Tabasco tastes somewhat sourer and, in fact, is hotter. It’s in the use of unprocessed, fresh, ripe chilis where Thailand rings all the loudest bells.

Thais also like their sauce free-flowing, where in other countries around the region, the thicker and slower, the better.

Chili peppers are now believed to be a possible medical miracle. Not only does the consumption of a single pepper provide a full day’s supply of beta-carotene and nearly twice the recommended daily allowance of Vitamin C for an adult, but also that magic ingredient called capsaicin, a compound found in the vegetable, controls pain and makes you feel better. What’s that? Makes me feel better?

Consider what happens when you bite into a chili pepper. You think you have Shock and Awe in your mouth, with smart (dumb) bombs going off from lips to gums to tongue and throat. You’re certain that your taste buds have been defoliated. You break into a sweat and reach for your water glass to put out the fire. (A futile exercise, because capsaicin is barely soluble in water. Best thing is to drink milk because casein, one of the proteins in milk, specifically and directly counteracts the effects of capsaicin. Others swear by water mixed with a dash of salt.) Your eyes water and your nasal passages flood.

At the same time, there may come a strange relief, a beneficial side effect. The messages sent to your brain are similar to those which mark pain and the brain responds to these by stimulating the secretion of extra endorphins, natural opiates that give pleasure. The endorphins then sooth or reduce existing pain not only in the mouth, but also throughout the body.

So far, studies suggest capsaicin reduces pain associated with arthritis, diabetes, muscle and joint problems, cluster headaches and phantom limbs. A study done at the famed Mayo Clinic in the United States further suggests that it reduces pain from post-surgical scars.

Thus, many people who suffer from chronic pain are now being advised to eat spicy food, either as an alternative or as a supplement to analgesics.
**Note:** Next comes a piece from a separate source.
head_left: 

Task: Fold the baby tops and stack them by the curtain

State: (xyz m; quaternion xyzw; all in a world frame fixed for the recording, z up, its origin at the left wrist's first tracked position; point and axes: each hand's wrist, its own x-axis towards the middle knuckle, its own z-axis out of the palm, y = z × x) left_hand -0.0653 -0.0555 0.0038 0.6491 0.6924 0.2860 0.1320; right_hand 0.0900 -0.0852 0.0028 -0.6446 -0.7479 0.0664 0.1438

It is, then, quite literally, fighting fire with fire.

Chili peppers possess other medicinal advantages. They alleviate symptoms of the common cold by breaking up congestion and keeping the airways clear. (Did you notice that your nose and eyes started running when you broke out in that initial sweat? A capsaicin nose spray is now being considered to relieve headaches and migraines.)

Chili peppers also increase your metabolic rate — contributing to the success of a weight-loss program — contain an anti-oxidant that lowers the “bad” cholesterol and scientists at the famed Max Planck Institute in Germany confirm Capsicum can prevent the formation of blood clots by lengthening the time it takes blood to coagulate.

My Thai chef friend, who is reading over my shoulder as I write this, is calling me the Thai equivalent of wimp. She keeps a jar of dried seeds in my kitchen and casually dumps them into soups and onto noodle and rice dishes in a manner that seems suicidal.

“Getting to like chili peppers is like playing with fire,” said Dr. Paul Rozin, a psychologist at the University of Pennsylvania in the United States. “Humans tend to put themselves voluntarily in situations which their body tells them to avoid — but humans tend to get pleasures out of these things, such as eating chili peppers or going on roller coaster rides. We are the only species that enjoys such things. No one has ever found an animal that likes to frighten itself.”